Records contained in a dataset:
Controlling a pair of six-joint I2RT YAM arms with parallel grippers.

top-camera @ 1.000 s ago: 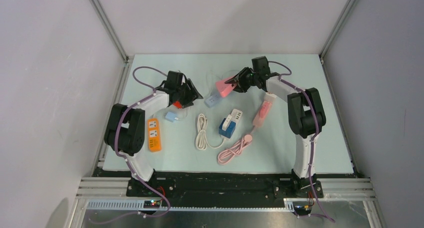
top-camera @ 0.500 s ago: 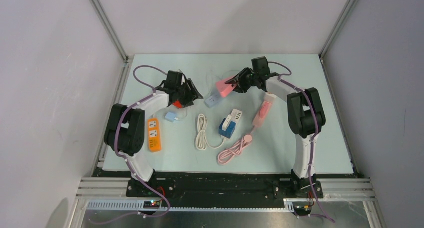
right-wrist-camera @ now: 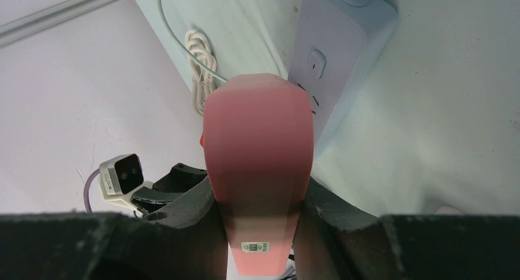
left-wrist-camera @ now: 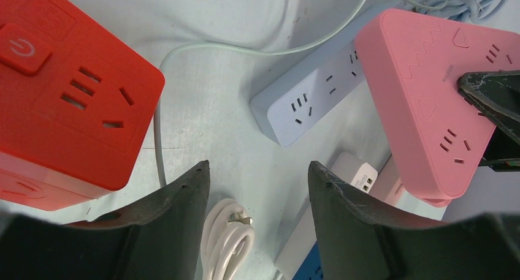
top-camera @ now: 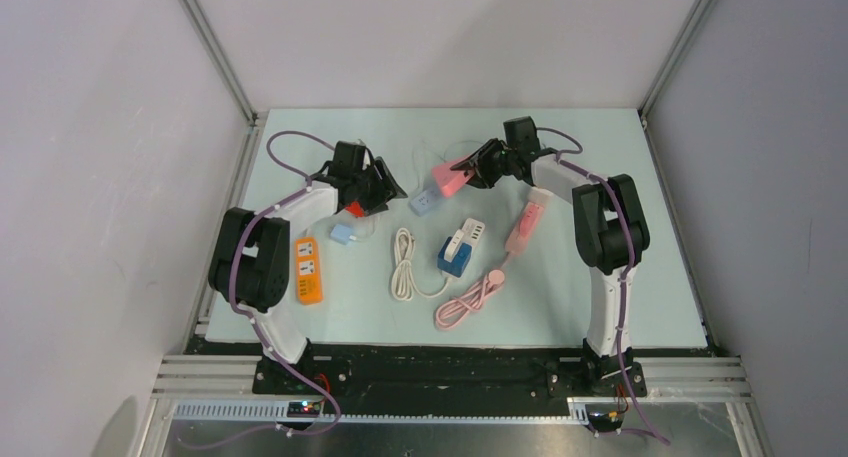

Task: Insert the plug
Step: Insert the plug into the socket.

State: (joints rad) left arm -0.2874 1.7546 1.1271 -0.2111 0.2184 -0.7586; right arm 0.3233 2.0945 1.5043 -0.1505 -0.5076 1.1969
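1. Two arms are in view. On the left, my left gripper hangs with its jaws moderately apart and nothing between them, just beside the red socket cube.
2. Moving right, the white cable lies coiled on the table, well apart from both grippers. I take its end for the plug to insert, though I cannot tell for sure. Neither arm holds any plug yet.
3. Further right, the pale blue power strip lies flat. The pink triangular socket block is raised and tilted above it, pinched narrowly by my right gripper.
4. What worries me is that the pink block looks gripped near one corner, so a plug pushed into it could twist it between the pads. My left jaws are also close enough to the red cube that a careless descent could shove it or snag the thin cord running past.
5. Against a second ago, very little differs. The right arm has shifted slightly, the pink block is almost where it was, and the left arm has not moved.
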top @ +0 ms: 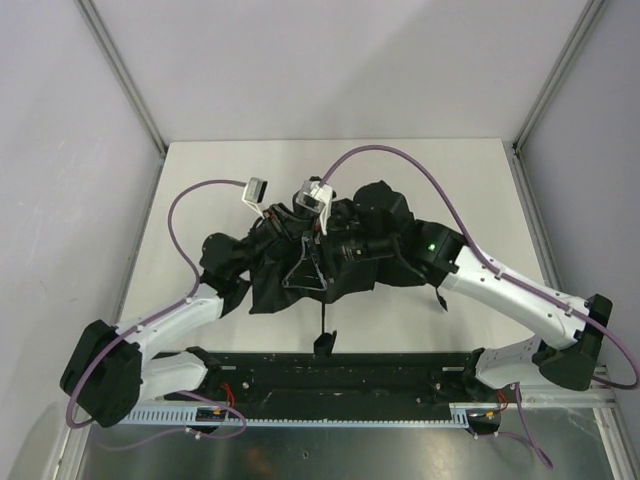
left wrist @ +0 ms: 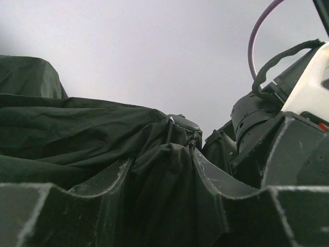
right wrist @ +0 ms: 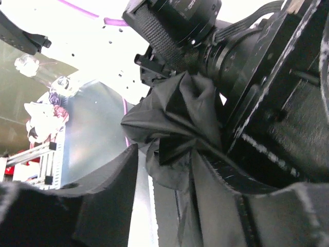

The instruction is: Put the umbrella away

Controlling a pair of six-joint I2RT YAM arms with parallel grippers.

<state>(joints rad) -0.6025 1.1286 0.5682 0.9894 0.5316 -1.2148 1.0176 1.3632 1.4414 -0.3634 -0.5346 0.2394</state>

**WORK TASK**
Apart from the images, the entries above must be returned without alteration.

**RESPONSE TO THE EXERCISE**
Controlling a pair of six-joint I2RT YAM arms with parallel grippers.

top-camera @ 1.000 s ago: 
top-camera @ 0.500 s ago: 
right-wrist-camera @ now: 
left-wrist-camera @ now: 
top-camera @ now: 

Task: Insert the plug
Step: Insert the plug into the socket.

State: (joints rad) left arm -0.2874 1.7546 1.1271 -0.2111 0.2184 -0.7586; right arm 0.3233 2.0945 1.5043 -0.1505 -0.5076 1.1969
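1. Two arms are in view. On the left, my left gripper hangs with its jaws moderately apart and nothing between them, just beside the red socket cube.
2. Moving right, the white cable lies coiled on the table, well apart from both grippers. I take its end for the plug to insert, though I cannot tell for sure. Neither arm holds any plug yet.
3. Further right, the pale blue power strip lies flat. The pink triangular socket block is raised and tilted above it, pinched narrowly by my right gripper.
4. What worries me is that the pink block looks gripped near one corner, so a plug pushed into it could twist it between the pads. My left jaws are also close enough to the red cube that a careless descent could shove it or snag the thin cord running past.
5. Against a second ago, very little differs. The right arm has shifted slightly, the pink block is almost where it was, and the left arm has not moved.
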top @ +0 ms: 
left wrist @ +0 ms: 
right wrist @ +0 ms: 

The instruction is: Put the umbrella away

Controlling a pair of six-joint I2RT YAM arms with parallel grippers.

<state>(joints rad) -0.6025 1.1286 0.5682 0.9894 0.5316 -1.2148 1.0176 1.3632 1.4414 -0.3634 -0.5346 0.2394</state>

There is no more to this answer.